Non rien de rien, l’on ne regrette rien, offrant à notre suite le nombre des partis, par égard pour le prix à payer. Déboulant nos vieilles lunes dans la prose et sa simplicité, pour peu qu’il y ait toujours un responsable, au lieu de nos errances, à faire de notre monde une patrie réveillée. L’esprit et le corps comme une logique et une situation, enveloppés par les puissances et les pouvoirs dans le mouvement du temps, le transport du mensonge vers la tromperie, de la simulation à la stimulation, du spectacle au spectral. L’espricorps coincé dans l’apparence, tel un fantôme hantant ses propres murs. Une forme sociale faite du pigment des blues, modifiant la couleur des lumières réfléchies ou transmises. Les substances colorées ont ceci de particulier qu’elles naissent de ce que vous consommez. Comme le rose des flamants, la merde du côlon ou le rouge du temps. Il existe aussi de petites écailles, de minuscules morceaux de tuiles fabriquées au soleil ou par la pluie. Ce sont des pupes d’ailes sur des figures de papillon. En elles, la lumière frappe les crêtes et réfracte la vie, touchant les parois intérieures, les organes cellulaires ou la structure des peaux. Alors, la réflexion, la diffraction, les déviations corpusculaires et l’échange des ondes donnent ces notes bleues, oscillations de chatoiements intenses d’aurores et de matins.

Aussi loin qu’aucun jour ne s’attend, qu’aucune nuit n’annonce l’embout d’aucune fin, l’œil perçoit toujours ce qui vient à la lumière ou la pénombre, mais rarement ce qui vibre intimement. Faut-il tant soi peu passer de ptites en grandes écoles pour prendre le mouvement des vagues et les striures des pleurs ? Faut-il autant masser titres et qualités pour tendre le murmure d’un soir ou le pli d’une rosée ? Quand la fluxion d’autorité gagne la tête aussi bien que les pieds, que la violence légitime son existence totale dans tout le corps social, quand les organes épuisent la vie aux environs, que le système commun s’amnésie, se peut-il qu’au lieu de nos errances, l’espricorps se renforce ?

Maître de l’espace et du temps qui ne voit, qui n’entend, qui ne touche, qui ne goûte et ne sent qu’au présent.
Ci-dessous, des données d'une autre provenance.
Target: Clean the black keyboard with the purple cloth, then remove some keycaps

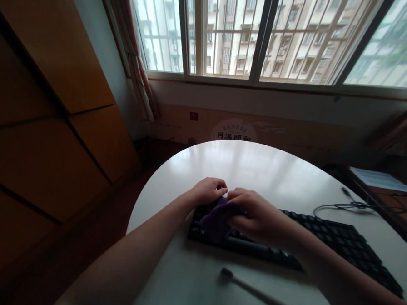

Un long tissu en couches profondes d’innommables conjonctions, un long texte voilé d’immensité telle une tresse d’éternel. Se peut-il que là où tu sois, repose la clé des délivrances en chaque guerre, chaque combat, en chaque instant de paix et chaque lutte finale ? Espricorps détaché-e de tout monde, conscient de tout empire, de toute emprise, dans sa miséricorde ; sensible à l’abord et l’approche des autres, ceux qui précédent et permettent l’entrée, ceux qui succèdent et font tourner l’entraide. Infus avec la vie par tout et par don, mais souvent négligé-e par ceux qui ne tiennent compte qu’en valeur productive où s’informe le réel. Espricorps, petite quantité d’air, bulle de fonte et coulée, révélation à la surface des os, porose d’ébullition et de fermentation.